## What the task requires
All that is needed is each line of the entries holding the word "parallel", copied as it stands.

## Data for processing

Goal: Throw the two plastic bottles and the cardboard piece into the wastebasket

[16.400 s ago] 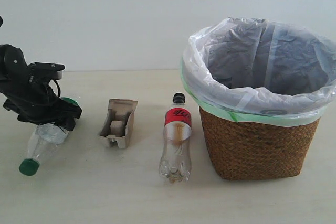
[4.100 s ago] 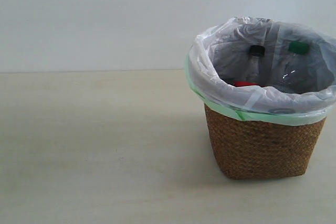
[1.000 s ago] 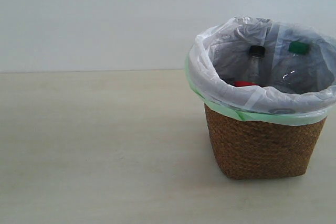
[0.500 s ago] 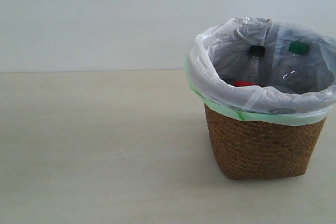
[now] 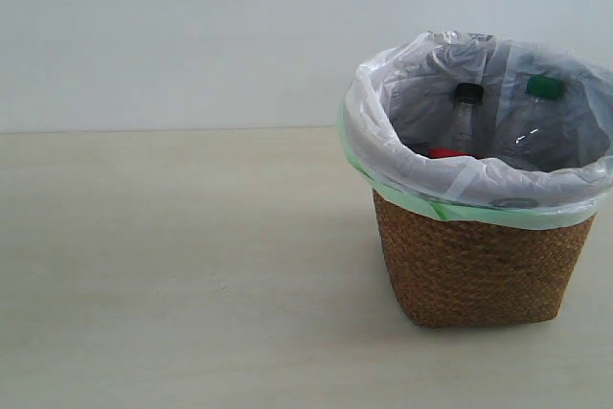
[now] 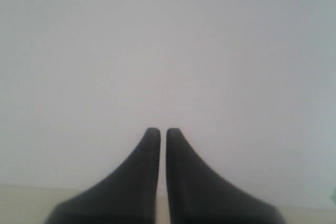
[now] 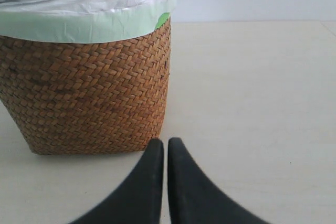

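Outside, one wastebasket (image 5: 479, 265) is sitting on the bench (image 5: 172, 265), holding two bottles: the black-capped bottle (image 5: 466, 110) and the green-capped bottle (image 5: 538, 112). Left claw (image 6: 163, 132), pressed together, is facing a bare wall (image 6: 168, 51). Right claw (image 7: 165, 142), likewise pressed together, is pointing past the wastebasket's wicker corner just ahead.

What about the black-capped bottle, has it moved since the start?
Yes. The black-capped bottle went rightward, off the table and into the wastebasket.
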You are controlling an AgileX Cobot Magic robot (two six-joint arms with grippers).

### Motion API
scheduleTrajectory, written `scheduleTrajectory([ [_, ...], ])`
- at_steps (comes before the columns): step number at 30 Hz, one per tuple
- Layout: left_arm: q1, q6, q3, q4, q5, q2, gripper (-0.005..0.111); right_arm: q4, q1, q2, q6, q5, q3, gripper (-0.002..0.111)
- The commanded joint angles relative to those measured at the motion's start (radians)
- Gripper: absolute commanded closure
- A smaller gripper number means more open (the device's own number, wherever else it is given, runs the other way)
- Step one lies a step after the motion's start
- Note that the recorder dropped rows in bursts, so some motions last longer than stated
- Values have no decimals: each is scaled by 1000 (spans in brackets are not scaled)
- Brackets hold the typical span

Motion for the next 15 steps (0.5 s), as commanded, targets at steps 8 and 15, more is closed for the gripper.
scheduleTrajectory([
  [8,122,-13,8,-6,-2,-64,103,-2,-5,-5,0,-8,0,108],
  [15,122,-13,57,-2,-3,-64,103,-2,-5,-5,0,-10,0,108],
])
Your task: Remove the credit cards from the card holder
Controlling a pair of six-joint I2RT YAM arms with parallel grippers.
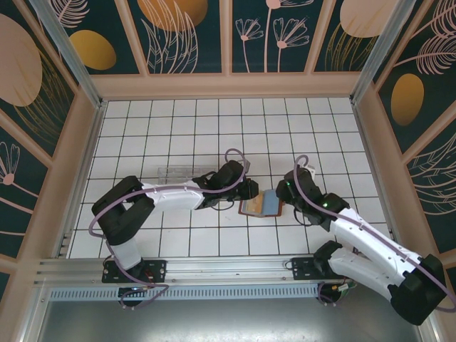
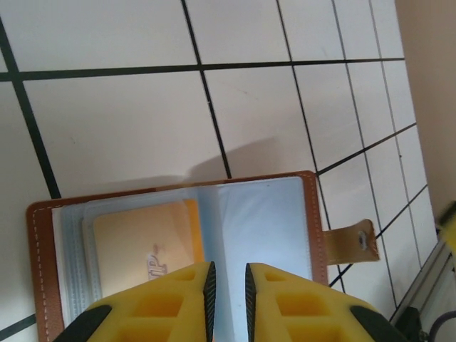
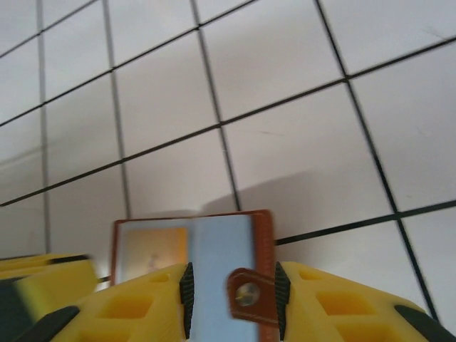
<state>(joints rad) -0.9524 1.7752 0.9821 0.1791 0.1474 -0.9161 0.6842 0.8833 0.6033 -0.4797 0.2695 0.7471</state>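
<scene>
Two pincers meet over one open holder (image 1: 262,205) lying on the desk (image 1: 214,128): the left pincer (image 2: 228,274) narrow above its blue-grey sleeves, the right pincer (image 3: 234,285) wider, straddling the clasp edge. One orange card (image 2: 142,242) sits in a sleeve; farther back lies one clear box (image 1: 178,172).

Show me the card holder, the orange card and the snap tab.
card holder (image 2: 263,235), left wrist view, blue-grey right page.
orange card (image 2: 142,239), left wrist view, its middle.
snap tab (image 2: 350,244), left wrist view, tan strap.

Left gripper (image 2: 227,269) and right gripper (image 3: 234,271) hem the card holder (image 1: 262,205); far tiles (image 1: 214,121) free.
</scene>
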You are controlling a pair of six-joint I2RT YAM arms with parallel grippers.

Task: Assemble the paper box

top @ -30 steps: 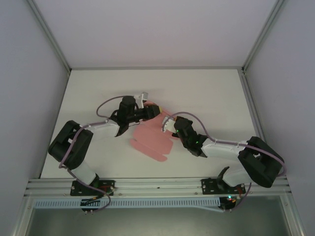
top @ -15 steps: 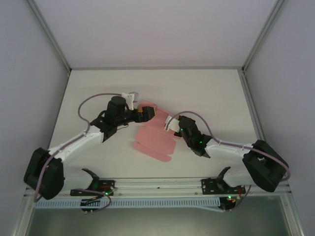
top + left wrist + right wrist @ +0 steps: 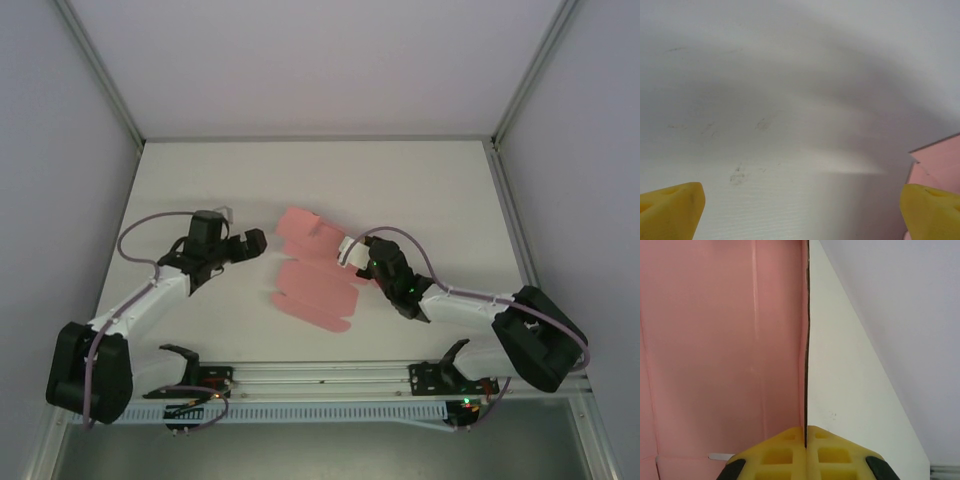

## Answer space
Controlling a pair of six-joint I2RT YAM arms with parallel grippers.
You are controlling a pair of six-joint I2RT YAM arms with parallel grippers.

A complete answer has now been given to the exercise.